Nothing in the data should be left out or altered when it is retyped.

· · · ·

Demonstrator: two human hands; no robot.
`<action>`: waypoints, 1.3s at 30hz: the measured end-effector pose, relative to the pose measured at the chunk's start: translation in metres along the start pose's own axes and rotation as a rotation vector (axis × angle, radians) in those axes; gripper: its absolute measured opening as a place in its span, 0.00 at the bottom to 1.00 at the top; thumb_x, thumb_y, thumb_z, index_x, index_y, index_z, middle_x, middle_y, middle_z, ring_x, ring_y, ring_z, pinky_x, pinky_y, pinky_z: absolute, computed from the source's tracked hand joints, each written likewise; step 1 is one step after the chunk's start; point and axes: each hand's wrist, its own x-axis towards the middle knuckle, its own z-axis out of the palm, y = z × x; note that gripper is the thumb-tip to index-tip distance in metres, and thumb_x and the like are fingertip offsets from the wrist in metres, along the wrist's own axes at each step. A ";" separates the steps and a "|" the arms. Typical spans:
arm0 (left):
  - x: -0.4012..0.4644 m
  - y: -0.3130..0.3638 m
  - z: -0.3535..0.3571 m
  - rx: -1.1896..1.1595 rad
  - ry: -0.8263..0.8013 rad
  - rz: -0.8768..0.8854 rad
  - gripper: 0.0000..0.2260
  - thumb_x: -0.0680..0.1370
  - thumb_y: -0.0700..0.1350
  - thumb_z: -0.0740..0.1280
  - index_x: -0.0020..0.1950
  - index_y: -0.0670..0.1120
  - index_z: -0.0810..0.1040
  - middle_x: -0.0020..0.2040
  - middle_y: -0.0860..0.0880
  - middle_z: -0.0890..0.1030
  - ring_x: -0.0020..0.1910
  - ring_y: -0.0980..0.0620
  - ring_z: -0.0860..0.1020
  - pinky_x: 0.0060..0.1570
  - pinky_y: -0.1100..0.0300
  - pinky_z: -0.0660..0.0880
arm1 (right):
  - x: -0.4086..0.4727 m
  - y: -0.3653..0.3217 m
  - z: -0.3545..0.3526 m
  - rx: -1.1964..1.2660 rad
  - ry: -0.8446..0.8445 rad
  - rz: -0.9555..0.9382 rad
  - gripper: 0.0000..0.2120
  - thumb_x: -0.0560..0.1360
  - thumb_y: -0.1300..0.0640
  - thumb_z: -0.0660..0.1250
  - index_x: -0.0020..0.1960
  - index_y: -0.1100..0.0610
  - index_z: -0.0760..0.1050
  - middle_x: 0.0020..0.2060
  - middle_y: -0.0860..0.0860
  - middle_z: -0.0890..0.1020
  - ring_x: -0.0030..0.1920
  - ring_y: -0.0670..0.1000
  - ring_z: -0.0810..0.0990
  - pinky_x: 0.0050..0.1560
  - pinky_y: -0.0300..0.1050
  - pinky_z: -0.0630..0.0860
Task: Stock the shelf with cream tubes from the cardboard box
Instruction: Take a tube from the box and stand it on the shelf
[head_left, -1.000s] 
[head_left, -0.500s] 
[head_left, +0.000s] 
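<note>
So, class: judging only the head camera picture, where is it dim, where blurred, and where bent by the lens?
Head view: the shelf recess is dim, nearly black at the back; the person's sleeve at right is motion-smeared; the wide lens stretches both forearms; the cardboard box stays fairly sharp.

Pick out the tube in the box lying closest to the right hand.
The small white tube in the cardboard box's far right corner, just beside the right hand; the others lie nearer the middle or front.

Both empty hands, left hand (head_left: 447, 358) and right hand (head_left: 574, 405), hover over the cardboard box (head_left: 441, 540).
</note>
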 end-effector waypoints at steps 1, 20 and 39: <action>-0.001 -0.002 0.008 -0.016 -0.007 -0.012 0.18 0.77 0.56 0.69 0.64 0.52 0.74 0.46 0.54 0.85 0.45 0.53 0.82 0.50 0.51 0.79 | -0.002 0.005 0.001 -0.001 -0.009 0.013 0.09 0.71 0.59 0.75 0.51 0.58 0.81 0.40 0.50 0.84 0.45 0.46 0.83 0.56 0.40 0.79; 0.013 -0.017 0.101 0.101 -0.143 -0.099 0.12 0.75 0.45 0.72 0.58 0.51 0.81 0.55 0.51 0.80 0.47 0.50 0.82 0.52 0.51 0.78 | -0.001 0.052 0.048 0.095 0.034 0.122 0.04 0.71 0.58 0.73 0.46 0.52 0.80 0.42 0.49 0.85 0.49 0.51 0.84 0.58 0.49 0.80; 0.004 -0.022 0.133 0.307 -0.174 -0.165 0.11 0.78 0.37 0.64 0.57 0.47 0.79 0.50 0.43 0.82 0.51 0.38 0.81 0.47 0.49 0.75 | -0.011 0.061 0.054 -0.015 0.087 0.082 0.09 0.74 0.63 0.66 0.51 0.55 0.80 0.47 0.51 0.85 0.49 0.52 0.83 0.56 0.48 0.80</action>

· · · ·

* [Task answer]:
Demonstrator: two human hands; no robot.
`<action>`: waypoints, 1.3s at 30hz: the measured end-effector pose, relative to the pose measured at the chunk's start: translation in metres along the start pose's own axes and rotation as a rotation vector (axis × angle, radians) in those axes; gripper: its absolute measured opening as a place in its span, 0.00 at the bottom to 1.00 at the top; thumb_x, thumb_y, thumb_z, index_x, index_y, index_z, middle_x, middle_y, middle_z, ring_x, ring_y, ring_z, pinky_x, pinky_y, pinky_z: absolute, computed from the source's tracked hand joints, each written likewise; step 1 is one step after the chunk's start; point and axes: each hand's wrist, its own x-axis towards the middle knuckle, its own z-axis out of the palm, y = z × x; note that gripper is the thumb-tip to index-tip distance in metres, and thumb_x and the like are fingertip offsets from the wrist in metres, along the wrist's own axes at each step. A ";" separates the steps and a "|" the arms. Typical spans:
arm0 (left):
  - x: -0.4012..0.4644 m
  - y: -0.3130..0.3638 m
  - z: -0.3535..0.3571 m
  - rx: -1.1896..1.1595 rad
  - ry: -0.8263..0.8013 rad
  - rz: -0.8768..0.8854 rad
  - gripper: 0.0000..0.2260
  - thumb_x: -0.0680..0.1370
  - thumb_y: -0.0700..0.1350
  - thumb_z: -0.0740..0.1280
  - index_x: -0.0020..0.1950
  - index_y: -0.0670..0.1120
  - index_z: -0.0810..0.1040
  - middle_x: -0.0020..0.2040
  - middle_y: -0.0860..0.0880
  - middle_z: -0.0890..0.1030
  - ring_x: -0.0020..0.1910
  - ring_y: -0.0980..0.0620
  - ring_z: -0.0860..0.1020
  - pinky_x: 0.0060..0.1570
  - pinky_y: -0.1100..0.0300
  - pinky_z: -0.0660..0.0880
arm1 (right):
  - x: -0.4086..0.4727 m
  - y: -0.3653..0.3217 m
  - z: -0.3545..0.3526 m
  - rx: -1.1964..1.2660 rad
  - ry: -0.8446..0.8445 rad
  - rz: -0.9555..0.9382 rad
  - gripper: 0.0000..0.2120
  - thumb_x: -0.0560..0.1360
  - thumb_y: -0.1300..0.0640
  - thumb_z: -0.0660..0.1250
  - index_x: -0.0020..0.1960
  - index_y: -0.1100..0.0610
  - index_z: -0.0760..0.1050
  - middle_x: 0.0020..0.2060
  - middle_y: -0.0860..0.0860
  - middle_z: -0.0890..0.1020
  - ring_x: -0.0030..0.1920
  - ring_y: -0.0670..0.1000
  - ring_z: -0.0810..0.0990
  - pinky_x: 0.0050..0.1560
  - pinky_y: -0.0300..0.1050
  - pinky_z: -0.0630..0.0860
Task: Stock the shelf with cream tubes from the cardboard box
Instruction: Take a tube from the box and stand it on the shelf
[head_left, -1.000s] 
[head_left, -0.500s] 
[head_left, +0.000s] 
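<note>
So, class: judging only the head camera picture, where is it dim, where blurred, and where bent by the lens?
Head view: the shelf recess is dim, nearly black at the back; the person's sleeve at right is motion-smeared; the wide lens stretches both forearms; the cardboard box stays fairly sharp.

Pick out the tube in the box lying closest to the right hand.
The small white tube in the cardboard box's far right corner, just beside the right hand; the others lie nearer the middle or front.

Both empty hands, left hand (head_left: 447, 358) and right hand (head_left: 574, 405), hover over the cardboard box (head_left: 441, 540).
</note>
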 end-effector waypoints at steps 1, 20 and 39: <action>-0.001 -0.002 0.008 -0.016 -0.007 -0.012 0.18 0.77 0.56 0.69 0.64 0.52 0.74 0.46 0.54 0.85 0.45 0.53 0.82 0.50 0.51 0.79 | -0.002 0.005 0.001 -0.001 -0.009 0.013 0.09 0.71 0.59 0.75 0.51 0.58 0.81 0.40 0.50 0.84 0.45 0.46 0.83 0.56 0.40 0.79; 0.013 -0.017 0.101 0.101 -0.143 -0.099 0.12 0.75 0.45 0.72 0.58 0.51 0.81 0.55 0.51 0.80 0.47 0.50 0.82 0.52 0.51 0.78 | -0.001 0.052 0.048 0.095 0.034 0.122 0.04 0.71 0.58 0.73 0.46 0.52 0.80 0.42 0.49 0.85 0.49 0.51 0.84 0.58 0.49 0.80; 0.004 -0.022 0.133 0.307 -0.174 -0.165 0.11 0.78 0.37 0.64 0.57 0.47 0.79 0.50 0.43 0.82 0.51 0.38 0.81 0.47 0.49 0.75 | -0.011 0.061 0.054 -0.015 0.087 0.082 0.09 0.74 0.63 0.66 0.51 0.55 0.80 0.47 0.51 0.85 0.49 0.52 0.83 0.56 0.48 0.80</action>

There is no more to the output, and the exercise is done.